‘Tanzania  has highest maternal mortality in sub-Saharan Africa’

13Aug 2019
The Guardian Reporter
Dar es Salaam
The Guardian
‘Tanzania  has highest maternal mortality in sub-Saharan Africa’

THE government needs to invest heavily in ensuring that life-saving drugs such as ferrous sulfate, mesoprostol and oxytocin are available in all health facilities to stop maternal deaths in the country, experts have suggested.

Speaking in Dar es Salaam over the weekend, Executive Director of Health Promotion Tanzania (HDT), Dr Peter Bujari said Tanzania is one of the countries, which have the highest maternal mortality in sub-Saharan Africa and that it has not declined since 2010.

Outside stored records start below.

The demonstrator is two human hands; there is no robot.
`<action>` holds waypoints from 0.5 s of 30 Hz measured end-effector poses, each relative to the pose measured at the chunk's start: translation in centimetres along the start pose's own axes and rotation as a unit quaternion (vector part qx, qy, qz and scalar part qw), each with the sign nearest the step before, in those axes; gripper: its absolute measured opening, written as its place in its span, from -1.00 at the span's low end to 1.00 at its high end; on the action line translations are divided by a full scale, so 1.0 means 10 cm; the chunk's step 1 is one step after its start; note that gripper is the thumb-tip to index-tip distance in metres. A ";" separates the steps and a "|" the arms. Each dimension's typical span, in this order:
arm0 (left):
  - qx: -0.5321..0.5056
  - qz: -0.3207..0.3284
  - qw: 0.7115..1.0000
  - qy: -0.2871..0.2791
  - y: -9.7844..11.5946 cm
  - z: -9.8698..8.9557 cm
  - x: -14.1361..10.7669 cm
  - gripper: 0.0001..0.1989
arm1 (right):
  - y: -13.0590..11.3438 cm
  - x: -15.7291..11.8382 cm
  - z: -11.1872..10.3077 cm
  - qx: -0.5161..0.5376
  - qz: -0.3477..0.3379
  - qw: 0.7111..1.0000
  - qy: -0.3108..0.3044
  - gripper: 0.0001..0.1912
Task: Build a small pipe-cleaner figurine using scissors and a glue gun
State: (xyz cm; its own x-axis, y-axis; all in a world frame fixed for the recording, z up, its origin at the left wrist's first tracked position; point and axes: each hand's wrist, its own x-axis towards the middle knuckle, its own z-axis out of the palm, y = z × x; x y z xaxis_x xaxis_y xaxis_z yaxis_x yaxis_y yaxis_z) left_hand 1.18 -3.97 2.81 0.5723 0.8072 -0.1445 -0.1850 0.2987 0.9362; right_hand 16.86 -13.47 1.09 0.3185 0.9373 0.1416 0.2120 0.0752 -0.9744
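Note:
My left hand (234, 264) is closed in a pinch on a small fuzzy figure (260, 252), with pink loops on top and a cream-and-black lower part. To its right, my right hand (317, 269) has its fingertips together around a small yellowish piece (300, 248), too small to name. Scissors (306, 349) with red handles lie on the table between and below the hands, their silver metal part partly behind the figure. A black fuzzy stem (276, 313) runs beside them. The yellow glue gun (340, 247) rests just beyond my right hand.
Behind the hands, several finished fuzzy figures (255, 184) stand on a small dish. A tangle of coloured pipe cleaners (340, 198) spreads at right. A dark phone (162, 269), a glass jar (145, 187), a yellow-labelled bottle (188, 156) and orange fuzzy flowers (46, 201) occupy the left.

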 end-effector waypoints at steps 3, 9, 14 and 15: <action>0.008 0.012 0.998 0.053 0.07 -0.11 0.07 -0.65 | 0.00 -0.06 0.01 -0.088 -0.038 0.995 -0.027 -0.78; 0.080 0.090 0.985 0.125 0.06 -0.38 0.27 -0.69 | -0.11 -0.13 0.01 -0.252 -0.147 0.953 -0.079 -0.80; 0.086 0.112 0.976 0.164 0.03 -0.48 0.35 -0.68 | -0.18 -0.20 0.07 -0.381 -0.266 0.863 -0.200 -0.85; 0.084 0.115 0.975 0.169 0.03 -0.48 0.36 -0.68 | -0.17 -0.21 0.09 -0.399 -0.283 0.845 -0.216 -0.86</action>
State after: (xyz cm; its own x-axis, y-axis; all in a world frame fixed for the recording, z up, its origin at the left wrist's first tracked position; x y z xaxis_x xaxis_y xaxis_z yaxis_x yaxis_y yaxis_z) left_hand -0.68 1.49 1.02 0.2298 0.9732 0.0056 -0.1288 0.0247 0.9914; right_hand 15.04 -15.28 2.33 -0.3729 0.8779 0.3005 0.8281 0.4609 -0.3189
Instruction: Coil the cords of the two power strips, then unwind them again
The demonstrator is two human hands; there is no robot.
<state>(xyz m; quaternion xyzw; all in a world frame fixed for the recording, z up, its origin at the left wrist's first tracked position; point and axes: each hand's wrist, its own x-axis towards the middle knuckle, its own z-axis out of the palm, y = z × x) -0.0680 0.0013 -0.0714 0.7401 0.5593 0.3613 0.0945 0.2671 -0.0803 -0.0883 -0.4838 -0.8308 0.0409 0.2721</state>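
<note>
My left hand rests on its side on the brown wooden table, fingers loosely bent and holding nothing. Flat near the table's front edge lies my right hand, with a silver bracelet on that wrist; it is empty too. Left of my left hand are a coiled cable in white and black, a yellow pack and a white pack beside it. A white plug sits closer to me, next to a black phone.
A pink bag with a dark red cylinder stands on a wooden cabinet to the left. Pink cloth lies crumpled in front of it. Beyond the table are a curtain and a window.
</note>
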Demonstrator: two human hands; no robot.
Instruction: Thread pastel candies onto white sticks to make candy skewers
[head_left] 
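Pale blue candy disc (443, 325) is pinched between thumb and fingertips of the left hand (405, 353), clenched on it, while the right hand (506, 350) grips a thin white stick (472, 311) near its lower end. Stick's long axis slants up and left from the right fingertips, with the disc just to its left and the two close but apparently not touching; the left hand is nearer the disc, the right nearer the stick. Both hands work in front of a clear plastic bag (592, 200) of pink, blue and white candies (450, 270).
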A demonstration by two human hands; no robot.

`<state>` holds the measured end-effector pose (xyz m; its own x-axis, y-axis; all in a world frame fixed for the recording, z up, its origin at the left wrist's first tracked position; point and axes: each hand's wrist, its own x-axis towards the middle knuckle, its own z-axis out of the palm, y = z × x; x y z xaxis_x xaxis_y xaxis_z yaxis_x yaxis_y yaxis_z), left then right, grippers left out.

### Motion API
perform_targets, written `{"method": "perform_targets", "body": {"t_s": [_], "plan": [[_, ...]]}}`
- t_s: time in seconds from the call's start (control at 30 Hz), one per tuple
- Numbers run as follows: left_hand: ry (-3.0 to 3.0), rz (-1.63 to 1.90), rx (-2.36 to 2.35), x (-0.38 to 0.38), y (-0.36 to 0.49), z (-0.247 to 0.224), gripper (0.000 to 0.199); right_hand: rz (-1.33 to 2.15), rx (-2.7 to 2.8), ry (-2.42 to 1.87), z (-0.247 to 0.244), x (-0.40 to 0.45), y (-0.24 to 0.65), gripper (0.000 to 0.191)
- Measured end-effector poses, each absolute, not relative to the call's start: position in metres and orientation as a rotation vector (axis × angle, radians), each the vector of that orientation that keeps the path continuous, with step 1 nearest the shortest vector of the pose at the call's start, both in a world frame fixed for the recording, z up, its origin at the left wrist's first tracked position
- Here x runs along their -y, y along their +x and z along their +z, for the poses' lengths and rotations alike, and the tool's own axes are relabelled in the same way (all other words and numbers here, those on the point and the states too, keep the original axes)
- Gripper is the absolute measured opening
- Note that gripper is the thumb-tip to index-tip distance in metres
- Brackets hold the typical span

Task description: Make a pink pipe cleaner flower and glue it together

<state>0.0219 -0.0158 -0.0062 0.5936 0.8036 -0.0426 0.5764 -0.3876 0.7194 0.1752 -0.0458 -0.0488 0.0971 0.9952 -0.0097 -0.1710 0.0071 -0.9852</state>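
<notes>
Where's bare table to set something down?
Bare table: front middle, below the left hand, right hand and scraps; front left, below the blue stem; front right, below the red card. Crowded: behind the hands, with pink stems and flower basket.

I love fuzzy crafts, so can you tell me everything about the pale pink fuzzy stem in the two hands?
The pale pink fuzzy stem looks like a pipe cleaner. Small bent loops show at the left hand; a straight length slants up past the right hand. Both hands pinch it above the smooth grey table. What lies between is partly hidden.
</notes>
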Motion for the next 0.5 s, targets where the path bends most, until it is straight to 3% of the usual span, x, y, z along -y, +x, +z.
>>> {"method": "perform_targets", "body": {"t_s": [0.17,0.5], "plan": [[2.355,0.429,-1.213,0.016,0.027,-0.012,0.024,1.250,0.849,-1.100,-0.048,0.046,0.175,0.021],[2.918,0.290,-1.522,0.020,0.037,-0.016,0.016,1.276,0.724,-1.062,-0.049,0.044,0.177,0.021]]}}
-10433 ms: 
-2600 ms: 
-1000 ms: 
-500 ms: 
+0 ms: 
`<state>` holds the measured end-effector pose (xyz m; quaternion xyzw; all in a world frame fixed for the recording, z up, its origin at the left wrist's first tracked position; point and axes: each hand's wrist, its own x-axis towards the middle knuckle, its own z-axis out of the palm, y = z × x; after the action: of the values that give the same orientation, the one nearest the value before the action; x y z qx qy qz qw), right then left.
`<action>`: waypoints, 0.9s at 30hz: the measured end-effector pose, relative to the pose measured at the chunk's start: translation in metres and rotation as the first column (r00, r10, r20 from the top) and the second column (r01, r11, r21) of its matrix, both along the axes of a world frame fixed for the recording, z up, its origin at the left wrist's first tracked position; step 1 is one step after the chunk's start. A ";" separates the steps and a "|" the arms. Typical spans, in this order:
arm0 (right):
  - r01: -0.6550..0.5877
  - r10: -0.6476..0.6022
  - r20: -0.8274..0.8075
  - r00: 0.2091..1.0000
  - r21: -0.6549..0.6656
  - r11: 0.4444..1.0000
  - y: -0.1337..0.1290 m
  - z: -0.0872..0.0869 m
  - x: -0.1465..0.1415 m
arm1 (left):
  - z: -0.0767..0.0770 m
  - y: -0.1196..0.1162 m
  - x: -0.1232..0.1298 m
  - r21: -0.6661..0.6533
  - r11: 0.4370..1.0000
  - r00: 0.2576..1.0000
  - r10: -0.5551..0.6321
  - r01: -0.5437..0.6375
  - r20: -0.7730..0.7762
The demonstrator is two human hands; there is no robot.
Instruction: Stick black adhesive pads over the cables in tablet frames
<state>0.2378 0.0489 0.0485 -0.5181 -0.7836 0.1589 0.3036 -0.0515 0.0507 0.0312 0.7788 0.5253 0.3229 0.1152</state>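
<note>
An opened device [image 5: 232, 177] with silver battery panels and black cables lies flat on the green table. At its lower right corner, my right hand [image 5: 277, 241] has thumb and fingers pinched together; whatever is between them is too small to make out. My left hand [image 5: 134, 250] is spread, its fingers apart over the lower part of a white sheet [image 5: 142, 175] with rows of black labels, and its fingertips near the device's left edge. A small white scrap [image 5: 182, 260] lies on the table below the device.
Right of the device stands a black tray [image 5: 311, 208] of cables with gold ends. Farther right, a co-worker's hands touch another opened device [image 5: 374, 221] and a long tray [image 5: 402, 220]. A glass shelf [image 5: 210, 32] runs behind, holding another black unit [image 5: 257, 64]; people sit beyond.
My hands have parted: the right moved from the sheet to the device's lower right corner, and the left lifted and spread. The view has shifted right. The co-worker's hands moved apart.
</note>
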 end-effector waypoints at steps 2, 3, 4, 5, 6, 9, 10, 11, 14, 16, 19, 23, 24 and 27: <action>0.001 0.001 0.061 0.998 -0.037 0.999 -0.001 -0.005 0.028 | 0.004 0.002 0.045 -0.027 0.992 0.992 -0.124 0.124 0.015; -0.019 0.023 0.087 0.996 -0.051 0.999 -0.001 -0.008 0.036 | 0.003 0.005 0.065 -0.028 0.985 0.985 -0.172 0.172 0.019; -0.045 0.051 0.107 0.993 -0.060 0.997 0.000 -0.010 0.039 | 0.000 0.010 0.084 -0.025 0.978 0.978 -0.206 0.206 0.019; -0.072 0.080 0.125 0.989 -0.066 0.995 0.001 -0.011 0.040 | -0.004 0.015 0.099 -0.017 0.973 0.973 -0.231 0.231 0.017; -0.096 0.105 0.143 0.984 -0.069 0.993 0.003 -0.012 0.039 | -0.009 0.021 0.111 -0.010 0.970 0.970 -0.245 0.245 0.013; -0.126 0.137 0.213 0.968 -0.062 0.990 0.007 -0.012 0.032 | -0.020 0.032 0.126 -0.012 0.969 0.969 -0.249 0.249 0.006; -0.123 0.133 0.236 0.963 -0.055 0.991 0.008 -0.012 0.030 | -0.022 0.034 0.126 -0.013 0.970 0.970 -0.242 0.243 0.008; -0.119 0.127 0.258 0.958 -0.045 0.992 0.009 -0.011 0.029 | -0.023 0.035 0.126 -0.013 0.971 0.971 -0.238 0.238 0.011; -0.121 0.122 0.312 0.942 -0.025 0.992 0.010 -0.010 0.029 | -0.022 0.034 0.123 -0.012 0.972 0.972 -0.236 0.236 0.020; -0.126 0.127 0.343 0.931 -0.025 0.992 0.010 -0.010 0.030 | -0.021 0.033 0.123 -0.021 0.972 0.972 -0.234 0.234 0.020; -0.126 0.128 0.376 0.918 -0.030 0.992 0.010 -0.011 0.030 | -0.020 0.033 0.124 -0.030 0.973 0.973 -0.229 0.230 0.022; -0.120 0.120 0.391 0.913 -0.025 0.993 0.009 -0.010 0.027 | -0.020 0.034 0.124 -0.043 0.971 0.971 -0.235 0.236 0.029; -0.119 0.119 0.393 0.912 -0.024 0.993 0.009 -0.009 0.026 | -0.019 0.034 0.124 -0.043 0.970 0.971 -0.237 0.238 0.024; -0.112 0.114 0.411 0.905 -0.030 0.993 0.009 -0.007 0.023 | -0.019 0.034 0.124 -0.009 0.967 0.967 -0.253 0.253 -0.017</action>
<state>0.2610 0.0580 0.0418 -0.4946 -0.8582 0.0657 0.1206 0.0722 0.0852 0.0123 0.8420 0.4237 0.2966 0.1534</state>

Dr Bujari cited a ten-year retrospective analysis study (2006-2015) which found that there’s an increase in the number of hospital maternal deaths in public hospitals in Tanzania.

Major direct causes are reported to be eclampsia (34 percent), obstetric haemorrhage (24.6 percent) and maternal sepsis (16.7 percent). Anaemia (14.9 percent) and cardiovascular disorders (14.0 percent) were the main indirect causes.

According to the Tanzania Demographic Health Survey and Malaria Indicator Survey 2015/16, maternal death is 556 per 100,000 among women aged 15-49.

This means, at least 11, 000 pregnant women die per year due to delivery complications.

  Dr Bujari said those figures show that 68 percent of deaths would have been avoided if those life-saving drugs were available in health facilities.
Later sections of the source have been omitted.